Um jovem português estava à venda por 4.000 euros. Ele iria trabalhar como escravo numa mansão em Madrid, capital da Espanha. Depois de ser aliciado por publicidade na internet, ficou iludido pela promessa de uma vida melhor. Na realidade foi raptado, agredido e obrigado durante 3 dias, a viver como um animal, até que policiais portugueses e espanhóis o libertaram. Ele teve muita sorte, pois calcula-se que milhares de jovens, na sua maioria brasileiros e principalmente moças, estão sendo levados de Portugal para outros países, para viverem como escravos domésticos, sem quaisquer direitos.
As autoridades europeias estão atentas e já prenderam alguns dos envolvidos neste deplorável negócio. Joana Wrabetz, uma das autoridades responsável pela resolução da tragédia, explicou que o tráfico de pessoas não está só relacionado com a prostituição. Adiantou que é preciso investir muito para detectar crimes de escravidão na área laboral e também numa nova área do tráfico de pessoas na agricultura e no de mulheres para escravidão doméstica. A procura de uma vida melhor associada à falta de escrúpulos, tanto dos aliciadores como dos futuros patrões, está matando os sonhos de milhares de vidas inocentes.
Quanto vale o seu sonho? Quanto vale a sua vida? Um milhão de dólares, talvez mais ou talvez menos. Nada, muito ou pouco, quem sabe tudo, para alguém que seja dependente de você? Na verdade nós não temos forma de avaliar o valor de uma vida. Qual será o valor de uma mãe ou de um pai ou de alguém que cuida de um outro ser humano, que esteja confinado a uma cama? Qual será o valor da vida de um mendigo? Qual será o valor da vida do presidente dos EUA? E para Deus, quanto nós valemos? Será que Deus valoriza mais a vida de um sacerdote, do que a vida de um dos fiéis da igreja que ele cuida ou deveria cuidar?

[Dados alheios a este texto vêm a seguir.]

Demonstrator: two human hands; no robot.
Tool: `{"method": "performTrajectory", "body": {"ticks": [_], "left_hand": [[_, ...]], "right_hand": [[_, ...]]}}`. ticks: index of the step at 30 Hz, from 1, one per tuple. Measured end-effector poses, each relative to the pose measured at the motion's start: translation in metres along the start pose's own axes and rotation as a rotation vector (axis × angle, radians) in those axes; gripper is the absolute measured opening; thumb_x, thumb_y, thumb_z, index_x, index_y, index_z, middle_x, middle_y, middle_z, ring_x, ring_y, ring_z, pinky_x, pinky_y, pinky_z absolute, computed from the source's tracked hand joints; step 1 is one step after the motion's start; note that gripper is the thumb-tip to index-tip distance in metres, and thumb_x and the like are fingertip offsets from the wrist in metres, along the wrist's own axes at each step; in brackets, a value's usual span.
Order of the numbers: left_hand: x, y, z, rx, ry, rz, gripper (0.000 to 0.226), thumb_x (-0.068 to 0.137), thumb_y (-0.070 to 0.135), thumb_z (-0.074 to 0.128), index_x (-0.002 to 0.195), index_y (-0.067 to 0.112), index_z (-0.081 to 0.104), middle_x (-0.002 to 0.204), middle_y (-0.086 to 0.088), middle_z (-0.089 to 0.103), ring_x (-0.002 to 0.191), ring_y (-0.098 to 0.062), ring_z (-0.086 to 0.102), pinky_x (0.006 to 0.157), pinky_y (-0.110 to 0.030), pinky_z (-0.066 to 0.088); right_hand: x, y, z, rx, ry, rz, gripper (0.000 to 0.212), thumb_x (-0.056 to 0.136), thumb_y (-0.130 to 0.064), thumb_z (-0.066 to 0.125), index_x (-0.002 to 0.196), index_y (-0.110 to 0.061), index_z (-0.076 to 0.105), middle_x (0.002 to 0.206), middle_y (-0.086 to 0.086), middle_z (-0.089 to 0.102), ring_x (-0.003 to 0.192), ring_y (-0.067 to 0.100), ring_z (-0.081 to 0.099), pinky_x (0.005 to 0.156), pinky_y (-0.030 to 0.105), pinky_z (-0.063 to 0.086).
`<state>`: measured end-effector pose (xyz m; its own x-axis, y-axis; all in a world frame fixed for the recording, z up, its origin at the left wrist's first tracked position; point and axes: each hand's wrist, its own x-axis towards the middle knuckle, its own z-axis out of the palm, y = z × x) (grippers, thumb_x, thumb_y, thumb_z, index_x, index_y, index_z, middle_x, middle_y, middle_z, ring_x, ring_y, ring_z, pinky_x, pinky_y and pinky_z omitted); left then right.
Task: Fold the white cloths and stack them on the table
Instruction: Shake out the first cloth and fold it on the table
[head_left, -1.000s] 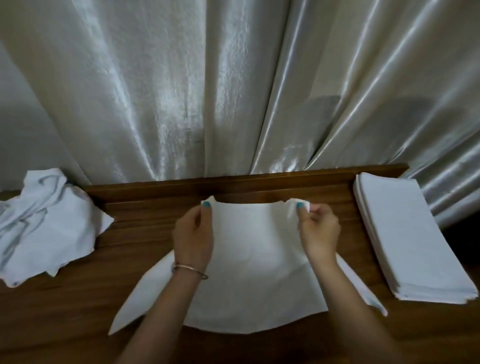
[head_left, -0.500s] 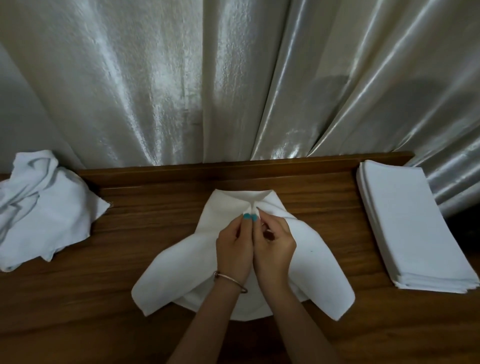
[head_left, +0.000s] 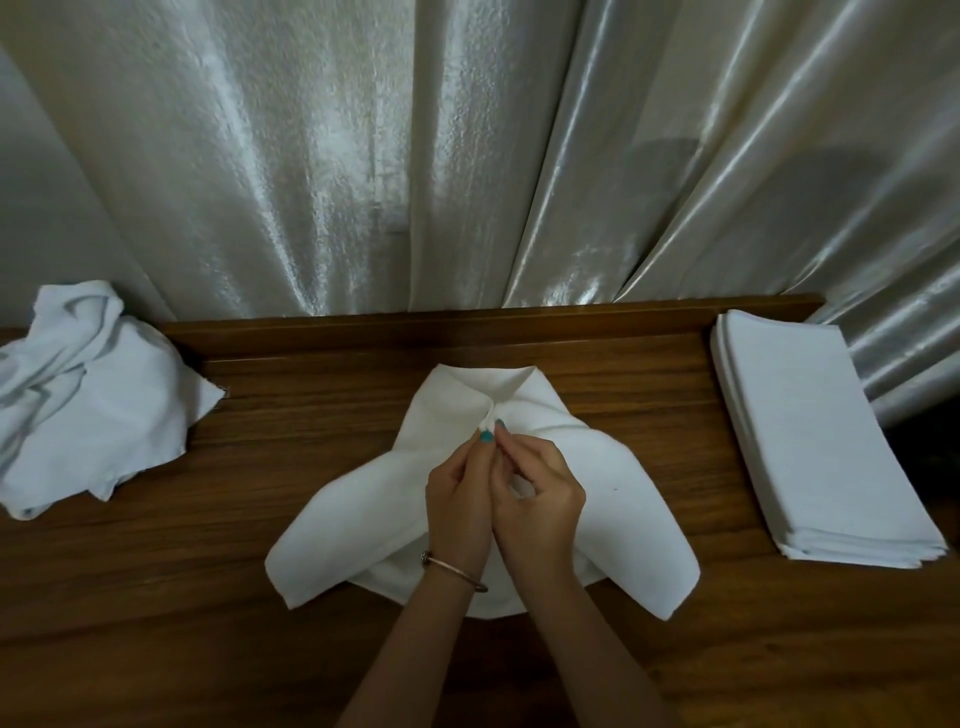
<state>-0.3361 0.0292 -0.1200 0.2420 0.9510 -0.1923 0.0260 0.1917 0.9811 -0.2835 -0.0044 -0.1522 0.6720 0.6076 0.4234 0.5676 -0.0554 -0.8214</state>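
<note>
Dim, soft light overall, low contrast. Brightest area is the satin curtain (head_left: 467, 156): vertical sheen streaks on its folds, mild glare near the lower middle, a grey shadow patch on the right folds. Wooden table (head_left: 156, 597) is dark, faint reflections only along the back ledge. White cloth (head_left: 597, 493) in the centre reads clean, not blown out; hands cast little shadow on it. Focus is soft everywhere, slight smear on the fingertips. Wide-angle bend shows at the edges: table ledge bows, folded stack (head_left: 821, 441) on the right leans outward, corners darken.

no readable text, labels or signs
</note>
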Motion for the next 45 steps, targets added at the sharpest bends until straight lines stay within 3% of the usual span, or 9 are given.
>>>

Por vezes penso que a nossa origem latina, nos cria mais dificuldades do que vantagens. Parece que por sermos genéticamente sensíveis, ficamos mais vulneráveis do que outras raças. O analfabetismo e a corrupção são sinais de uma cultura herdada da igreja europeia medieval, que enfermou no Brasil e outros países da América Central e do Sul, pela união com a força laboral escravizada do continente africano. Discordo completamente de Gerald D, colunista do Metropolitan News, quando ele escreve que a falta de cultura e a corrupção da classe política brasileira é um dos legados portugueses.
Eu sou português, mas amo de paixão as vidas de dezenas de brasileiros, que Deus entregou aos meus cuidados espirituais aqui em Boston. Só pessoas com uma visão limitada, podem continuar culpando os portugueses pelos problemas do Brasil. Escrever é muito fácil, mas acompanhar e viver perto da realidade, não é para todos. Infelizmente valorizamos demais a vida de alguns e desprezamos demais a vida de outros. A nossa forma de ser nos faz viver as tragédias e escândalos, com muita vivacidade e também com muita curiosidade. Num primeiro momento todos queremos ser ouvidos, mas logo esquecemos.
Nas igrejas evangélicas aqui em Boston, a publicidade está atingindo os limites da civilidade. Algumas lideranças no intuito de manter uma vida (a própria) de qualidade, procuram atrair as vidas de centenas de “crentes”, que circulam de um evento para outro. Prometem a terra e o céu, inventam revelações e valorizam como nunca a vida dos outros, até que eles fiquem na multidão de adeptos e sustentadores. Logo depois serão esquecidos. Quanto vale a sua vida? Se valorize e seja valorizado. Felizmente que para Deus somos todos iguais. Todos temos o mesmo valor para Deus, em Cristo Jesus. Infelizmente bilhões não querem reconhecer Jesus como Salvador. Por favor não seja um desses. Se ligue.